Subject (Partially) Comparing records
Author John vd Waeter
Hi All,

I'm writing an SP that compares two records from the same table. I want
to know how many records have identical the same content (except from
the PK, of course). Later I want to know which records are *allmost*
identical.

I have this SP that takes a recordID (PK) as input and does an inner
join with itself, using an ON clause in which the columns are compared.
The record to compare with is the recordid in the WHERE clause.

CREATE PROCEDURE HOW_MANY_IDENTAL_BOOKS (
ABOOKID INTEGER)
RETURNS (
THE_RESULT INTEGER)
AS
begin
SELECT COUNT(*) AS TOTALS FROM BOOKS A
INNER JOIN BOOKS B
ON (UPPER(A.AUTHOR) = UPPER(B.AUTHOR))
AND
(UPPER(A.TITLE)=UPPER(B.TITLE))
AND
(A.PRICE = B.PRICE) /* price is is INTEGERfield */
AND
(A.YEAR = B.YEAR) /* YEAR is INTEGER field */
/*
and a lot more AND...)
*/
WHERE
A.BOOKID = :ABOOKID
INTO :THE_RESULT;

SUSPEND;

end

The above is the simplified version. The real SP does more calculation
on datefields and other real-numbers using UDF's. The suspend is because
the result is read from a Query like

SELECT THE_RESULT FROM HOW_MANY_IDENTAL_BOOKS (150)

And the field The_Result should hold an integer.

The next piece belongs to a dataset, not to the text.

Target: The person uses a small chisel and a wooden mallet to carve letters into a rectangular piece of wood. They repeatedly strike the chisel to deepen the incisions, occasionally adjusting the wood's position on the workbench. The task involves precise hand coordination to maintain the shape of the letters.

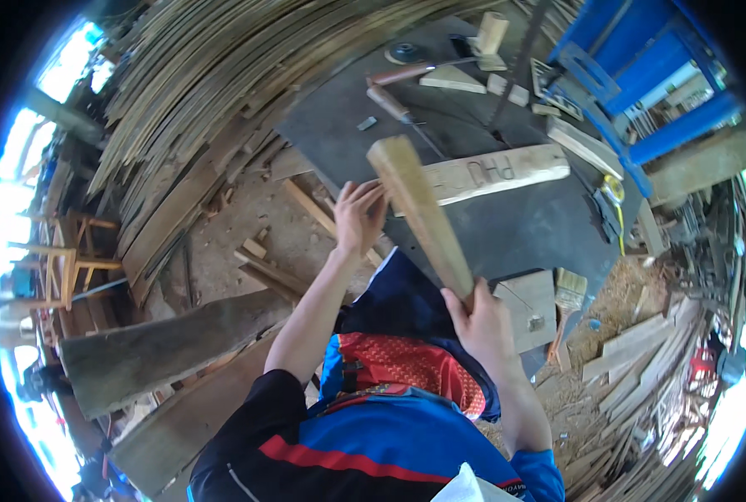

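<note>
My right hand (481, 328) is wrapped round the narrow end of a thick, squared wooden club (423, 209). The club is tilted, its broader end up and to the left above the table. Under it lies a pale wooden plank (507, 171) with dark hand-drawn letters. My left hand (362, 219) is at the plank's left end with fingers bent around it; the club partly hides this contact. Beyond the plank, a chisel-like tool with a wooden handle (387, 102) lies on the dark tabletop (507, 230).
Wood offcuts (452, 80) and a round dark object (406, 53) lie at the table's far side. A brush (569, 293) and a square board (528, 309) are at the near right. A blue plastic chair (640, 75) stands far right. Long planks (222, 67) are stacked far left.
</note>
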Demonstrator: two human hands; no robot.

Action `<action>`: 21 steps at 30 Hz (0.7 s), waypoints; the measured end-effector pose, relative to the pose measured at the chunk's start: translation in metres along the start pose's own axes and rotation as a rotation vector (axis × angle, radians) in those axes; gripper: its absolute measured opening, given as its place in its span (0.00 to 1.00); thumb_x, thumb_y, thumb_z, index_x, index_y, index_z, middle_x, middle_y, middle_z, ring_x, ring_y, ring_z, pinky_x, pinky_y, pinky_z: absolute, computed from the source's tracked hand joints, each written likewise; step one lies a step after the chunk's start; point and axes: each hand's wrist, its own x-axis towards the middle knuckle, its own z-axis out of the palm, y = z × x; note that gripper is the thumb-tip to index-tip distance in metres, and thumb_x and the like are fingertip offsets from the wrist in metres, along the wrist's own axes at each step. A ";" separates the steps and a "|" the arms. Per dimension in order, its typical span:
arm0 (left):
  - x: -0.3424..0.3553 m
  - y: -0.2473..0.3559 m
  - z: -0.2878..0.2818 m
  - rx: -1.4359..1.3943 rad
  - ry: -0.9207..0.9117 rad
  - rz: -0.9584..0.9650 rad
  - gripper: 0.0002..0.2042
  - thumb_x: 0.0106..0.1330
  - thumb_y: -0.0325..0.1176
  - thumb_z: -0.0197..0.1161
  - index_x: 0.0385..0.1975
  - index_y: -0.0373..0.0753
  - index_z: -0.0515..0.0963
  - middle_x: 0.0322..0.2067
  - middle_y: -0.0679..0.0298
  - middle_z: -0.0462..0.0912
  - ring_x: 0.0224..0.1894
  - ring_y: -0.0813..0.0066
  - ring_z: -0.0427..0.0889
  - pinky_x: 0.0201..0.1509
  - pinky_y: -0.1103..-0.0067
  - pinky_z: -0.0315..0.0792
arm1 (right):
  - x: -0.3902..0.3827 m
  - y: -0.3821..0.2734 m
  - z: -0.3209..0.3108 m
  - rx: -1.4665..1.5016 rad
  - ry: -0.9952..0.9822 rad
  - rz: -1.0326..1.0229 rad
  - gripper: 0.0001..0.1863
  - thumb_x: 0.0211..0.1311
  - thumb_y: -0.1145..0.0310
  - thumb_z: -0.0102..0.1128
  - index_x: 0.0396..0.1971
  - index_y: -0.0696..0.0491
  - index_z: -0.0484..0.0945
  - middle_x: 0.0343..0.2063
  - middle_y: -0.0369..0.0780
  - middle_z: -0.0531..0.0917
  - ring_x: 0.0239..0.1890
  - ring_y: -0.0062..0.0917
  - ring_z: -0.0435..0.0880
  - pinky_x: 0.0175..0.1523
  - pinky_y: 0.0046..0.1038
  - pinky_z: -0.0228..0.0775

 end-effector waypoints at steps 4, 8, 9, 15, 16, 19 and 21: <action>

This works. But I have the feeling it is kinda slow. Using a table of
about 2000 books, it takes allmost 2 seconds. In real life, it may have
to run on a table of 100's thousands of records and a more dedicated
version has to return a list of comparable BOOK_ID's or even a
percentage that says how many fields had the same or almost the same
content.

So I wonder if this is the right approach. I tried to put indexes on
some fields like AUTHOR and TITLE, but I think the use of UPPER in the
ON-clause prevents using these indexes.

Is the ON_Clause always completely evaluated? Or does it stop after a
FALSE in the first condition?

Would/Should there be a performance-gain if I move some of the ON
conditions in the WHERE clause?


Thank you for any suggestions!

John